3. Структура философского знания как науки об объектах.
4. Философия как знание о трансцендентном.
5. Единство философского знания: наука философии.
I. Формулировка проблемы философии
Итак, речь идет о философии как науке. Именно такова была идея Аристотеля. Вспомним о том, что Аристотель явился создателем не столько мудрости, сколько замысла придать мудрости форму эпистеме. Этот замысел он называл «искомой наукой». Так вот, вопрос заключается в следующем: удалось ему отыскать эту науку? Недостаточно сказать, что он должен был это сделать. Аристотель, разумеется, разработал некую философскую науку; во всяком случае, так он считал. Но так ли это было на самом деле?
Отвечая на этот вопрос, Кант не вдается в долгие рассуждения, а обращается к простой констатации. Чтобы узнать, действительно ли знания разрабатываются «на верном пути науки или нет» (der sichere Ganh… der königliche Weg einer Wissenschaft — «верном пути… царском пути науки»), достаточно присмотреться к их содержанию, к достигнутым результатам. Эти знания являются наукой, 1) если в полученных результатах содержится истина; 2) если имеются не только истинные результаты, но и ясное направление, четкий метод в исследовании истины; 3) если каждая добытая на этом пути истина увеличивает, а не всего лишь разрушает предыдущее знание, то есть если методичное продвижение в самом деле имеет прогрессирующий характер. Разумеется, возможны колебания, возможны сомнительные знания, возможны частичные исправления, подчас очень глубокие; но в конечном счете, будучи взята в целом, наука складывается из уже установленных истин. Истина, метод, устойчивый прогресс: таковы признаки того, что мы называем наукой. Все прочее – это программы, но никоим образом не выстраивание реальной науки. Так вот, достаточно бросить взгляд на научное состояние человеческого знания, чтобы узнать, когда и каким образом оно стало наукой.
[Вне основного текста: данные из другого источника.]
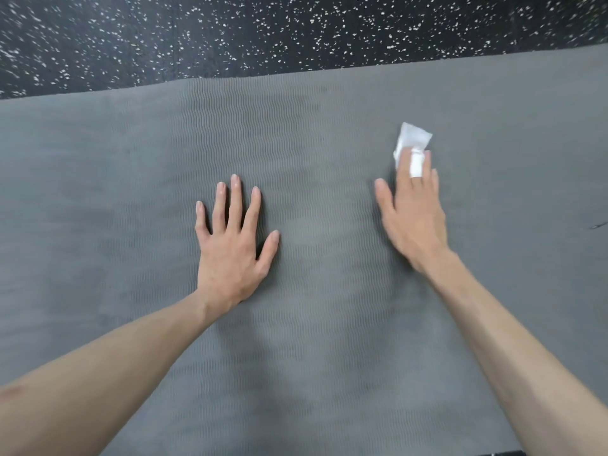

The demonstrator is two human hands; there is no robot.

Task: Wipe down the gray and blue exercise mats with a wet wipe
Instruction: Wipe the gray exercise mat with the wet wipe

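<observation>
Two bare forearms reach up from the bottom edge of the head view, over the gray mat point(296, 357), which fills most of the picture and shows a fine wavy ribbing. The left hand point(230, 251) lies flat on the mat near its middle, palm down, its fingers point(235, 205) straight and spread apart, holding nothing. The right hand point(411, 218) is on the mat to the right of the left hand, well apart from it and a little blurred. Its fingers are stretched out straight and press a white wet wipe point(413, 139) against the mat; part of the wipe lies folded back over one finger, and the rest sticks out past the fingertips toward the mat's far edge. Beyond that far edge lies a black floor point(230, 37) speckled with white. A small dark mark point(597, 226) shows on the mat near its right side.
</observation>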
У нас есть наука логики, которая со времен Аристотеля, говорит Кант, пошла верным путем науки. Аристотелевский Органон, с точки зрения Канта, – это здание, почти не подлежащее перестройке. К нему были добавлены лишь некоторые детали, относящиеся скорее к изяществу, нежели к формальному существу самой логики, – или же, в лучшем случае, антропологические соображения, чуждые ее содержанию.
Есть также другая наука, с самых древних времен и ценой немалых трудов тоже вставшая на этот верный путь: математика. Кант следует традиции, согласно которой Фалес Милетский был первооткрывателем теорем о равнобедренных треугольниках. Эта традиция уязвима для исторической критики. Но как бы то ни было, не подлежит сомнению, что греческая математика, представленная в corpus euclideanum, есть строгая наука в том смысле, в каком это понимал Кант.
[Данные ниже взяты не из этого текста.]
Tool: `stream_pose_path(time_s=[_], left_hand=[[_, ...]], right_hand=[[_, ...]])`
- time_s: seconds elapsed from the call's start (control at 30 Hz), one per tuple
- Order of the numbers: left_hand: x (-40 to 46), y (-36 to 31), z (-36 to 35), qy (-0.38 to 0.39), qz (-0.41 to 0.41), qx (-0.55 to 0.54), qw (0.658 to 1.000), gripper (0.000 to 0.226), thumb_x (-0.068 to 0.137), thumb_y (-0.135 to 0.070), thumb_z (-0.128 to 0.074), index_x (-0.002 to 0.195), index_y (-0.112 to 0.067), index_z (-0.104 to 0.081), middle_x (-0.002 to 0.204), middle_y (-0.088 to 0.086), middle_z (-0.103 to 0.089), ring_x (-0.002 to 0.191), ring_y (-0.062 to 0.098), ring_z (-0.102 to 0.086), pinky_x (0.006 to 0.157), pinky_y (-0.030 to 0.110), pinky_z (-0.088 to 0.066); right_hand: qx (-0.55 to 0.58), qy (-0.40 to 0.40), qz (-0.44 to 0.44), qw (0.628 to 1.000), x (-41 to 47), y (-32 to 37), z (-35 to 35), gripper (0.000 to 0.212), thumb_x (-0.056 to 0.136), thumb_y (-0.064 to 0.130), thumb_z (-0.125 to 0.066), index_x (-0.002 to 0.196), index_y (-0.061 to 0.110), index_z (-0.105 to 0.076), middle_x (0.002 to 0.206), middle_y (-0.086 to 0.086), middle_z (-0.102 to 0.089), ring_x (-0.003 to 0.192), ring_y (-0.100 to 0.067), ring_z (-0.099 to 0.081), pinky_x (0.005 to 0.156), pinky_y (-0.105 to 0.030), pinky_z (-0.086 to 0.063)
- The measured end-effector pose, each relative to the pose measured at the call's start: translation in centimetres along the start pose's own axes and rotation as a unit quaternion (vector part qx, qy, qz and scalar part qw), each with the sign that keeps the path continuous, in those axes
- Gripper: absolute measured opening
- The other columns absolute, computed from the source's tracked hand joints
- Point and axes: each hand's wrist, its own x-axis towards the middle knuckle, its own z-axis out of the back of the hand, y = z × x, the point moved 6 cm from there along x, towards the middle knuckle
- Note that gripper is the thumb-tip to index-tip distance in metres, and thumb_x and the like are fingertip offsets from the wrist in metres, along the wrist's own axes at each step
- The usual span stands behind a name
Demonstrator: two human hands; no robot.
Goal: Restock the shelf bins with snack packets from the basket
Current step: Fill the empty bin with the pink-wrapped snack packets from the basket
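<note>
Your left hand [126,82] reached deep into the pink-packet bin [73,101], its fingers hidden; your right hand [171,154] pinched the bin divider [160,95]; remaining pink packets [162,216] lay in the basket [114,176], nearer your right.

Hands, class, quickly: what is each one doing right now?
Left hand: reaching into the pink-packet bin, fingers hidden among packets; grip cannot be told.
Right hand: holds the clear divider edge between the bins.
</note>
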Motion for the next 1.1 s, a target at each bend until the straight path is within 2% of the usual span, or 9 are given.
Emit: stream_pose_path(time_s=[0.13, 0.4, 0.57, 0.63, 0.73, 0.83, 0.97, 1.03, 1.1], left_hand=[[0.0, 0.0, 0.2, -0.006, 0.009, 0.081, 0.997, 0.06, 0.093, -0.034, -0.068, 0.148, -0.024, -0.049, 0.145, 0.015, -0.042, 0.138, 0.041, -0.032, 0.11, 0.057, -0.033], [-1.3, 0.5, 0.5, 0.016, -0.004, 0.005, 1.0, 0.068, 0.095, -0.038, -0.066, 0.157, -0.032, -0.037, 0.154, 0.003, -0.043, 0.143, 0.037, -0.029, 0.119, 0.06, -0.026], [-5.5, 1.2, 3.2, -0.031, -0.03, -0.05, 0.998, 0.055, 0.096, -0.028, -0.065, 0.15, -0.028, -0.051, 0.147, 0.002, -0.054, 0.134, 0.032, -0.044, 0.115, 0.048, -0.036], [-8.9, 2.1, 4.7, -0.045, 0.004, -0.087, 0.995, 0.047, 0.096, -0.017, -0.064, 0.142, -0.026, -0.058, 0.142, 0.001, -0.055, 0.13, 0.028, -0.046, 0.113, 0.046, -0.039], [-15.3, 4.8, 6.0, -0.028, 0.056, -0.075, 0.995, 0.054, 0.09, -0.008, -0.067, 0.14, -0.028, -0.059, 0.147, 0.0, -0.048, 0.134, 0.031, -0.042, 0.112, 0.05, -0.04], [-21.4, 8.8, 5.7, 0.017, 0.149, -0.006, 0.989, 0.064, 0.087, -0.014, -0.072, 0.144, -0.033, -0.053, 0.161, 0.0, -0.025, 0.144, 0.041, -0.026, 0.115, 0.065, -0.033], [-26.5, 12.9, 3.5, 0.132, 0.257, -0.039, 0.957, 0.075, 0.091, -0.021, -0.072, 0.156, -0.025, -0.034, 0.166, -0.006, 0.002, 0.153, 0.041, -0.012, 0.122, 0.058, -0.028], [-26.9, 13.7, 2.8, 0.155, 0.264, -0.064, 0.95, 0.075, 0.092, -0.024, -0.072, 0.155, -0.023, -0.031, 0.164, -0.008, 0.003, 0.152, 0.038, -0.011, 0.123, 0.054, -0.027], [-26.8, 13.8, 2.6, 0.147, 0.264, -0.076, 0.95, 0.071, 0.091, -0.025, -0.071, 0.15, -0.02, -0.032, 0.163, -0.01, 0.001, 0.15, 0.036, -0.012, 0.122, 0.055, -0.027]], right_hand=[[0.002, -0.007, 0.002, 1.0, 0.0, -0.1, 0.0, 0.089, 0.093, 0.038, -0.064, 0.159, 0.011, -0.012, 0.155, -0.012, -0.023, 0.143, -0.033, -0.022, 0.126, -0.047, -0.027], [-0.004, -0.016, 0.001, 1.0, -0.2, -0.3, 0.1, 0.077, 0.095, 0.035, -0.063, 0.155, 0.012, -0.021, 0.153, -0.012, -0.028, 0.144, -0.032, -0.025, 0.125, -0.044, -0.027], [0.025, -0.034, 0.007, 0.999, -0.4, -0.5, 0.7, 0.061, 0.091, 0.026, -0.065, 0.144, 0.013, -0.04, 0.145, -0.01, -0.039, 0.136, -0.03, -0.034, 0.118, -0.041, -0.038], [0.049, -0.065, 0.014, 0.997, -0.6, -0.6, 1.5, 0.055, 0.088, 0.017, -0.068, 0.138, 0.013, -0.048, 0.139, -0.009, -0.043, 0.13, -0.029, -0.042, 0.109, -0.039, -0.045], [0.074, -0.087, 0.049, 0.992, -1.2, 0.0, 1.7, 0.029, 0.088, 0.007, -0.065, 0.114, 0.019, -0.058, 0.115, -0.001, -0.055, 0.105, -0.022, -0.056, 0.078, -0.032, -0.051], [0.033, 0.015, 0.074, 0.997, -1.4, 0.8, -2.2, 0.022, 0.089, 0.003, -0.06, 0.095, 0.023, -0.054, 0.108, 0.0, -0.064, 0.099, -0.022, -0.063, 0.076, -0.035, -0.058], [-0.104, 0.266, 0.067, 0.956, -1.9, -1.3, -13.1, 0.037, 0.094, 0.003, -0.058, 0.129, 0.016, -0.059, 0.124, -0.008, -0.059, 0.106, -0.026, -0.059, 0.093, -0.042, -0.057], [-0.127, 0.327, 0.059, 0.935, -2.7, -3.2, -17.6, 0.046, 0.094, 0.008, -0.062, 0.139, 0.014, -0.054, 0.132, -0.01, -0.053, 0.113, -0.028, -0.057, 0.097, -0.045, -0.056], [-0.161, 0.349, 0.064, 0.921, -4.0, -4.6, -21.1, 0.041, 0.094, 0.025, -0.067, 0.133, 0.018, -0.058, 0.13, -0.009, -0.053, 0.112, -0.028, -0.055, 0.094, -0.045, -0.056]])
Не всегда дело обстояло таким образом во всяком человеческом знании. В течение многих столетий физике не удавалось достигнуть уровня строгой и точной науки. При всей своей ценности и значимости физика Аристотеля еще не была наукой. Она представляла собой вереницу дискуссий, причем не только о результатах, но и о самих исходных пунктах. Достаточно вспомнить споры вокруг пресловутой проблемы «тяжестей». Только Галилею удалось положить начало «новой науке», новизна которой заключалась в самом подходе к вещам, в «методе». И с тех пор, от Галилея до Ньютона, – а мы бы добавили, от Галилея до наших дней, – физика выстраивалась как совокупность прочно установленных и неуклонно прогрессирующих учений. По мнению Канта, в его время то же самое начало происходить с химией благодаря Шталю.
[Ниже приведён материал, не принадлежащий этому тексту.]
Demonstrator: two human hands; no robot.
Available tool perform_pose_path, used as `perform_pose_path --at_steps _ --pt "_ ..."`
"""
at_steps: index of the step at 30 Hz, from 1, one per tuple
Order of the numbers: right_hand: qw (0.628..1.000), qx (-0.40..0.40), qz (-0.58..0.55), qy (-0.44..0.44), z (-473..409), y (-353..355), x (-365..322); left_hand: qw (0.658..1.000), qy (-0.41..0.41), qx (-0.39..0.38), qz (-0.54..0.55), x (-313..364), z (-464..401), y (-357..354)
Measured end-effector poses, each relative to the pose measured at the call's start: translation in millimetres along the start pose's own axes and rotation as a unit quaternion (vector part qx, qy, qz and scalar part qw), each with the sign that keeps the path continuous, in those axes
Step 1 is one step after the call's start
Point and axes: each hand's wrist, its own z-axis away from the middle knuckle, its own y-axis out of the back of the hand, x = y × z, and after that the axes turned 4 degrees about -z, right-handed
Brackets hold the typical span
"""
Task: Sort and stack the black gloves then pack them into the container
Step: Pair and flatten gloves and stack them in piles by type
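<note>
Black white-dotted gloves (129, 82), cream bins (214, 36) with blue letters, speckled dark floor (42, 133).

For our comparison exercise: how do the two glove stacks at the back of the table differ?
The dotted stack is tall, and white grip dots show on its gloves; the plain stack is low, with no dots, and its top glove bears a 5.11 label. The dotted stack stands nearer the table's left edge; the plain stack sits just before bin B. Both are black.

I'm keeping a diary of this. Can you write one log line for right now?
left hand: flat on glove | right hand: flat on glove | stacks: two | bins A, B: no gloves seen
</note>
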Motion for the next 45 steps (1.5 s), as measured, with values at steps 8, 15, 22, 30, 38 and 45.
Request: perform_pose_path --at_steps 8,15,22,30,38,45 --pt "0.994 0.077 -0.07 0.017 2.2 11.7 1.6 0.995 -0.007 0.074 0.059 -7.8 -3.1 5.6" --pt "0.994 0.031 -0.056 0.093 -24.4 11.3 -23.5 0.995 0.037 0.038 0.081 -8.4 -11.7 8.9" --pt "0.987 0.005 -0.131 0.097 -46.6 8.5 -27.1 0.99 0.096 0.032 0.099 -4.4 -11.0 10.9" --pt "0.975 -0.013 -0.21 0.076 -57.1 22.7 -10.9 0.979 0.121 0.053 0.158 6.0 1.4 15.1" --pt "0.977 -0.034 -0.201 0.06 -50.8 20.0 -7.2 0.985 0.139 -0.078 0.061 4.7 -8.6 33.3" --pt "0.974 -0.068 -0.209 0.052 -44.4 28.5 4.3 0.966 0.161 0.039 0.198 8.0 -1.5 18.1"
Итак, произошло ли то же самое с тем, что следует «после физики», – с метафизикой? Чтобы ответить на этот вопрос, достаточно обратиться к истории этой предполагаемой науки. Если старая физика была, по словам Канта, «просто топтанием на месте» (ein blosses Herumtappen), непрестанным возращением к одному и тому же из-за того, что она двигалась неуверенно, на ощупь, вновь и вновь погрязая в дискуссиях о самих своих началах, то в метафизике все это происходило с еще большей наглядностью. Несмотря на всю ее аподиктичность, есть ли в метафизике хоть что-нибудь, что не вызывало бы споров, никогда не приводящих к окончательной ясности? Где та совокупность знаний, о которой можно было бы со всей строгостью сказать, что она есть нечто твердо установленное, относительно чего все философы согласны между собой? Метафизика являет взору грустное зрелище, потому что она пока еще не вступила на путь науки.